1. A method for extracting a core viewpoint from a subjective answer text is characterized by comprising the following steps:

s2, industry classification;

s3: a text extraction viewpoint;

s4: and combining the statistical viewpoints.

2. The method for extracting core opinions from the subjective answer text as claimed in claim 1, wherein in the step S2, the categories are classified into restaurant, medical health, university education, other education, enterprise management and other industries according to the questionnaire titles and subjective question titles obtained in the step S1.

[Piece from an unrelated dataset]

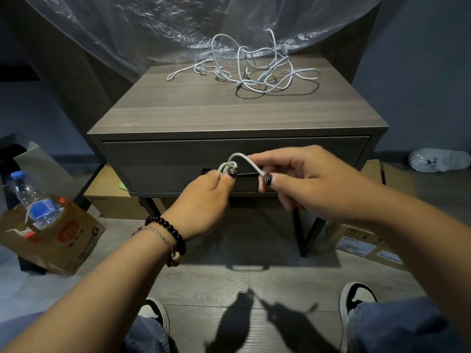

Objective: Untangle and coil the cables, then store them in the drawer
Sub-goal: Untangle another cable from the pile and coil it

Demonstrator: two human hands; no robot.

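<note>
The nightstand [237, 115] filled the middle of the view, its drawer [178, 159] shut tight, and across the back of the worktop sprawled the tangle of white cables [254, 70], loops crossing every which way, some rearing up against the plastic sheet [142, 29] behind. Plenty of bare worktop lay in front of that heap, good room for laying finished coils. Down low, in front of the drawer, the left hand [204, 197] pinched a small coil of grey cable [226, 168] between thumb and fingers, and the right hand [313, 182] gripped the free run of that same cable, arched between them. This looked like the winding step: best done by keeping the loops even, the left thumb pinning each turn, the right feeding slack without twisting. The drawer would still need opening, and both hands were busy right against its front. A cardboard box [53, 235] with a water bottle [35, 200] crowded the floor on the left; shoes [356, 294] sat just below.
</note>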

3. The method for extracting core opinions from the subjective answer text as claimed in claim 1, wherein said step S3 comprises the following steps:

b. selecting a corresponding model according to the industry, and carrying out sequence marking on the texts in batches by the model; the model training process is to use a part of data training sequence labeled model as a pre-training model, label the pre-training model with the training sequence in different industries, and the two groups of data are not overlapped;

c. and processing the result of the sequence annotation and integrating the viewpoints.

4. The method as claimed in claim 1, wherein in step S4, similarity calculation is performed on the extracted viewpoints, the viewpoints with higher similarity are merged, and the number of the viewpoints is counted.